Immigration detention is a topic
of growing concern to Americans because of the current surge in undocumented
immigrants coming to and residing in the United States. National news coverage
is full of stories about the dilemma of having too many detainees and not
enough beds. Undocumented immigrants can be put in detention while they are
waiting for their cases to be heard. This is true for people who come to the
border and ask for asylum, as well as hardened criminals who are in deportation
proceedings because of their criminal convictions. The numbers are increasing,
and finding resources to keep up is proving difficult.
Immigration and Customs
Enforcement (ICE), a branch of the Department of Homeland Security, works to
enforce immigration laws in the United States. Particularly, ICE “identifies and apprehends
removable aliens, detains these individuals when necessary and removes illegal
aliens from the United States.” One
way that ICE catches undocumented immigrants is by issuing immigration
detainers, which are notices issued to federal, state, and local governments to
inform them that ICE intends to take custody over someone that has been
detained. The Immigration Policy
Center defines
them as tools “used by ICE and other
Department of Homeland Security (DHS) officials to identify potentially
deportable individuals who are housed in jails or prisons nationwide.”
Immigrant rights’ groups have
raised many concerns about the use of immigration detainers. One problem is
that because ICE does not have conclusive evidence before they take people into
custody, they sometimes detain U.S. Citizens or legal permanent residents.

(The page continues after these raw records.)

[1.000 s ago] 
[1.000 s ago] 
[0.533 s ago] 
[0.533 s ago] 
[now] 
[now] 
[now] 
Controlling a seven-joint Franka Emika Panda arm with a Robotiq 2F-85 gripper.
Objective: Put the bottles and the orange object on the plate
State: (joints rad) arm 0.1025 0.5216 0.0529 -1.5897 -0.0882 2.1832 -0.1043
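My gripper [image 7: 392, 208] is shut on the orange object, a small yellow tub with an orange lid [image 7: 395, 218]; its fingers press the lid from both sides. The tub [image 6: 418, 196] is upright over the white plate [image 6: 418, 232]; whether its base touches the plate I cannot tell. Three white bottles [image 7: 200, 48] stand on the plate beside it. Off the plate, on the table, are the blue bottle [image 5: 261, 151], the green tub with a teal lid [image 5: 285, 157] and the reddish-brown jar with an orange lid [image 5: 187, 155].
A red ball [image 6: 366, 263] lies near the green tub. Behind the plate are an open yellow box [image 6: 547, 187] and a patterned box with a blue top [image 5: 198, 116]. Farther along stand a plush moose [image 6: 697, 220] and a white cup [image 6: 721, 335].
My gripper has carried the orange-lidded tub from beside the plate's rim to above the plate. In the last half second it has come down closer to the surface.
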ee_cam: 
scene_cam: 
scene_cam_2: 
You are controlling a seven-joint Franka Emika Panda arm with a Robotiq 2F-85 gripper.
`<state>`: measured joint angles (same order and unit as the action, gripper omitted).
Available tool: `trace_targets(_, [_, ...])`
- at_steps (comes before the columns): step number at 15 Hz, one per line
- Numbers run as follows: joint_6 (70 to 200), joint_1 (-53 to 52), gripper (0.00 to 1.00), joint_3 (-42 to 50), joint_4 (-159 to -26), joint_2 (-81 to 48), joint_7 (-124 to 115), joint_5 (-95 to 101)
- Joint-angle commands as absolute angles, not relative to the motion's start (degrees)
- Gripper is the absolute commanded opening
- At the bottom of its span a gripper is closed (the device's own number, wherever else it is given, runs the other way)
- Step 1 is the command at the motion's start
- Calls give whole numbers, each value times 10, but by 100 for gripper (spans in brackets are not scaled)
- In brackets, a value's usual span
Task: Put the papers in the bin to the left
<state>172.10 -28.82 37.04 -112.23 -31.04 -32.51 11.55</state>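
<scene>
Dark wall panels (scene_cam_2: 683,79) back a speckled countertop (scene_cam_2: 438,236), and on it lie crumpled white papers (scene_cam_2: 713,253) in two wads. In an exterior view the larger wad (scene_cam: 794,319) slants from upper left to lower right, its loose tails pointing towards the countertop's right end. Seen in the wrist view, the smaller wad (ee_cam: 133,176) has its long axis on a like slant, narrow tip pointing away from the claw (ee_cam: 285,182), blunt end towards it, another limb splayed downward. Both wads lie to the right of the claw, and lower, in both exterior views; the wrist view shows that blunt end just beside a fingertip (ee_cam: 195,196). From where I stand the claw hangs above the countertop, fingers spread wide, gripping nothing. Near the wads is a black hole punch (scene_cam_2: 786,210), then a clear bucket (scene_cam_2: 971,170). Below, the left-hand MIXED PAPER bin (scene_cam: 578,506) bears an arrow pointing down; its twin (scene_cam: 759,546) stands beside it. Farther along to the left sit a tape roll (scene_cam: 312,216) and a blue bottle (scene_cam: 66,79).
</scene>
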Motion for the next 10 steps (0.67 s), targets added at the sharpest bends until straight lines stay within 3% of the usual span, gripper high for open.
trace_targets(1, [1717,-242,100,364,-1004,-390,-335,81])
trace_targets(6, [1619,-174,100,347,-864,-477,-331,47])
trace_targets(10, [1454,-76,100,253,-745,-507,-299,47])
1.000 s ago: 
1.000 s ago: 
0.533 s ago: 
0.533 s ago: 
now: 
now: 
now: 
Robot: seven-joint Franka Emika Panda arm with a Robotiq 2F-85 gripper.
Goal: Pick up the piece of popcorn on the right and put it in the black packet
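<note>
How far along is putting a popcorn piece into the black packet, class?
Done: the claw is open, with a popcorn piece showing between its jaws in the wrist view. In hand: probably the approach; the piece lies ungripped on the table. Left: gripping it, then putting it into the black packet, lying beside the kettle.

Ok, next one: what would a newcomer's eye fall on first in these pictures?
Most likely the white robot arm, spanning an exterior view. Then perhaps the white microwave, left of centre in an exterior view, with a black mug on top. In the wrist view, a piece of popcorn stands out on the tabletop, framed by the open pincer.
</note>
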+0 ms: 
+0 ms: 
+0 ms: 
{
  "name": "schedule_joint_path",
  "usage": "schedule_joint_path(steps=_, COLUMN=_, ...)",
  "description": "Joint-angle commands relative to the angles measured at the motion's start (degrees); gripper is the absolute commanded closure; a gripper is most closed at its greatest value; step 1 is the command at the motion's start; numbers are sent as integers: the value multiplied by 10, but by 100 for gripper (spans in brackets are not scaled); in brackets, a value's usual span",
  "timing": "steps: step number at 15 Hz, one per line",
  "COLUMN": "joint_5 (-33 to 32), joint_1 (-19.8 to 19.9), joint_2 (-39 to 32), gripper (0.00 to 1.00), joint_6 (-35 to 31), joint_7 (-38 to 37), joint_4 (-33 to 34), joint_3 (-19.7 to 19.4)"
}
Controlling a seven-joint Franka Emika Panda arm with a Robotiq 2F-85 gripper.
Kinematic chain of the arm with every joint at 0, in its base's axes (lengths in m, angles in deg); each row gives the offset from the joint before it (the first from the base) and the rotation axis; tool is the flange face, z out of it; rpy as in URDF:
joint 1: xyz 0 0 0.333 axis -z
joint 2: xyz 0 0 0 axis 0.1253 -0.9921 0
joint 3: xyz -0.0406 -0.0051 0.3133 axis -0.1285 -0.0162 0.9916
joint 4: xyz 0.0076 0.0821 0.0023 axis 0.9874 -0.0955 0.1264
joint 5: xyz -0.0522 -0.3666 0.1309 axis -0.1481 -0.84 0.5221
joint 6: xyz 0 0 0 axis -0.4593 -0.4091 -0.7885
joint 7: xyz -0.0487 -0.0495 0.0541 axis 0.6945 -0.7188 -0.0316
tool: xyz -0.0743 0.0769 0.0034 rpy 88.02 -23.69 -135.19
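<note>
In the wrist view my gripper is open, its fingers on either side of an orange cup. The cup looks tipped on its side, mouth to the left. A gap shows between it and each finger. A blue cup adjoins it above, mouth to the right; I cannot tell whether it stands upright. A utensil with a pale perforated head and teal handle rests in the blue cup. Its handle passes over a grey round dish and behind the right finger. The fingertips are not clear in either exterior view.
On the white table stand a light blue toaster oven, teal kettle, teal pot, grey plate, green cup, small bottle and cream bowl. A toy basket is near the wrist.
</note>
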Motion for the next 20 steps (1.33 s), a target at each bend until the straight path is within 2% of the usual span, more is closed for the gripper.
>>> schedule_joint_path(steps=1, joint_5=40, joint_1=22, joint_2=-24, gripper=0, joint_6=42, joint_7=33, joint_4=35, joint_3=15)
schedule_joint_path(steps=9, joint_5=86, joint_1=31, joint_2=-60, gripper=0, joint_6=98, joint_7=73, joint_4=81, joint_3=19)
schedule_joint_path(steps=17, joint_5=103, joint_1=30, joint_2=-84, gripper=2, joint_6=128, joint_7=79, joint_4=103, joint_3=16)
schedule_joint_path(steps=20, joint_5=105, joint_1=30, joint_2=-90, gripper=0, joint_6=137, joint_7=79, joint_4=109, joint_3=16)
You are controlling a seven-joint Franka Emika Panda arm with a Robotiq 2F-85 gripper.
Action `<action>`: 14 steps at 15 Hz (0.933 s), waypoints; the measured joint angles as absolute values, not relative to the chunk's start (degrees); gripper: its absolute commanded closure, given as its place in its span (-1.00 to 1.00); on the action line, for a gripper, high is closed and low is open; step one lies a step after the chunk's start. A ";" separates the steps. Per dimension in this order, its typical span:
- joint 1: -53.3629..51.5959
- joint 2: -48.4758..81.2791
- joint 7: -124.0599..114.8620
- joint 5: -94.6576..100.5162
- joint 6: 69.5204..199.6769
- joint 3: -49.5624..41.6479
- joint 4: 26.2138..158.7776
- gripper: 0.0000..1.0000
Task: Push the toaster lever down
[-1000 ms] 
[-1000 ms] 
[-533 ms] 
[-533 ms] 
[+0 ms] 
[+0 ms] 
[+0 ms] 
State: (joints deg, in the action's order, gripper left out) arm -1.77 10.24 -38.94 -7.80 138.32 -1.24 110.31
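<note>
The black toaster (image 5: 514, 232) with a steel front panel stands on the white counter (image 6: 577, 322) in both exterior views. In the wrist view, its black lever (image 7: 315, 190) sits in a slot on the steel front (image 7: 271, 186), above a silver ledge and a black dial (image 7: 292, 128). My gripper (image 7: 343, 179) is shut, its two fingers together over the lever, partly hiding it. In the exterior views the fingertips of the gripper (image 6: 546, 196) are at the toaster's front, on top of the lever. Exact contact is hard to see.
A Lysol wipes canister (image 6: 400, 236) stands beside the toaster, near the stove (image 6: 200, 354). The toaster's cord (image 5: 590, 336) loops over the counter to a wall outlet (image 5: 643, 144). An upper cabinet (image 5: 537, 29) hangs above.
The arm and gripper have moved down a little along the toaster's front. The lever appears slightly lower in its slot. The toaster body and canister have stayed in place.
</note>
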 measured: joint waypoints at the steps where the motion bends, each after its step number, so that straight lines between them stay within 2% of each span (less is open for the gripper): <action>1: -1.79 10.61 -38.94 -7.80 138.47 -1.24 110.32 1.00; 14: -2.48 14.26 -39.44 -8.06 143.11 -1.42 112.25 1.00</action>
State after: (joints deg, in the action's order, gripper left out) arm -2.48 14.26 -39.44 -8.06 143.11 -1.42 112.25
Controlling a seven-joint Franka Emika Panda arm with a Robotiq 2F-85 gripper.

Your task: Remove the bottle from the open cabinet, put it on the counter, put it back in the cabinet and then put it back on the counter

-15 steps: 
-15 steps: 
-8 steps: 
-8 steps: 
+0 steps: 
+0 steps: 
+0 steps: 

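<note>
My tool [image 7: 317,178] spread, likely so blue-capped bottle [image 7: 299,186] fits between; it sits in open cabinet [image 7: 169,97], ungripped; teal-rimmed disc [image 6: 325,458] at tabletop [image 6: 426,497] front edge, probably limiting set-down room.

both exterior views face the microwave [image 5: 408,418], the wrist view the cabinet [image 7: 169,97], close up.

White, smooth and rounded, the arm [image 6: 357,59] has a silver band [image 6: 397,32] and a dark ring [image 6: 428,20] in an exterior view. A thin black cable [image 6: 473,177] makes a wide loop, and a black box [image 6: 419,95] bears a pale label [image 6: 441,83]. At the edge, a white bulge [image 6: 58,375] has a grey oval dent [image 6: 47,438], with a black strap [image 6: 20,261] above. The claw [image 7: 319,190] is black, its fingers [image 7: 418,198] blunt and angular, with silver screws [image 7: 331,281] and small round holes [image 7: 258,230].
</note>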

According to a tracking project done by Syracuse University,
between 2008 and 2012 ICE issued 834 detainers on U.S. Citizens. Also, ICE issued
detainers on 28,489 legal permanent residents “even though for 20,281 of them
ICE had no record of any criminal conviction.” Constitutional rights are being
pushed aside for this initiative.
A second concern of immigrant
rights’ groups is that ICE has been successful at leading law enforcement
agencies to believe that immigration detainer notices are mandatory. Because of
the Anti-Drug Abuse Act and the Immigration Reform and Control Act of 1986,
“the INS (and later DHS) prioritized the apprehension of “criminal aliens” through a variety of
enforcement programs.” The criminal and noncriminal detainer orders were lumped
into the same statute, and many agencies believed they were obligated to
cooperate with ICE. On their website ICE is ambiguous about the duties of law
enforcement agencies, but recently ICE’s acting director sent a letter to Congressman Mike Thomson of California’s
5th District conceding that immigration detainers “are not mandatory as a
matter of law.”
This misconception has been
brought to light in the recent Third Circuit case of Galarza v. Szalczyk where the court ruled that immigration detainers are merely non-binding
requests. Not only are law enforcement agencies not required to grant these
requests, they can actually be held liable if the agency wrongfully detains a
U.S. Citizen at ICE’s request. An ACLU article discusses the facts of Galarza v. Szalczyk and explains
that the case was brought by a citizen who was wrongly detained “despite posting bail and telling
his jailers that he was born in New Jersey,” and “was held in jail for three
days because of an ICE detainer that stated only that ICE was investigating his
immigration status.” The plaintiff believes that he was judged based on
his race and that ICE did not have “any valid basis to believe that he was a
removable non-citizen.”
The trend to not comply or limit
compliance with immigration detainers is spreading into many jurisdictions
including California; Connecticut; New York City, New York; Newark, New Jersey;
Cook County, Illinois; New Orleans, Louisiana; and Washington, DC. A federal
judge in Oregon followed suit by ruling that a
woman’s constitutional rights were violated because law enforcement agencies
granted a detainer. He declared that his jurisdiction would no longer uphold
such requests.
This is a trend that is likely to
continue as courts rule that law enforcement agencies can be held liable for
ICE’s mistakes. Defense attorneys should be aware of the immigration status of
their clients, and aware of the immigration consequences of their criminal
proceedings. Additionally, they can work to assure that U.S. Citizens and
others are adequately represented and protected against unlawful detention.
As ICE receives more pressure to
produce evidence that a person is both undocumented and has been charged with a
significant crime, it is likely that the true goal of ICE will be met. They
will truly be identifying undocumented immigrants who pose a serious threat; as
opposed to people they assume might be “illegal aliens.” Hopefully this will lead
ICE prosecutors to be more thorough in their review of files and gathering of
information to decrease the frivolous detainers issued which deprive citizens
and legal permanent residents of basic constitutional rights.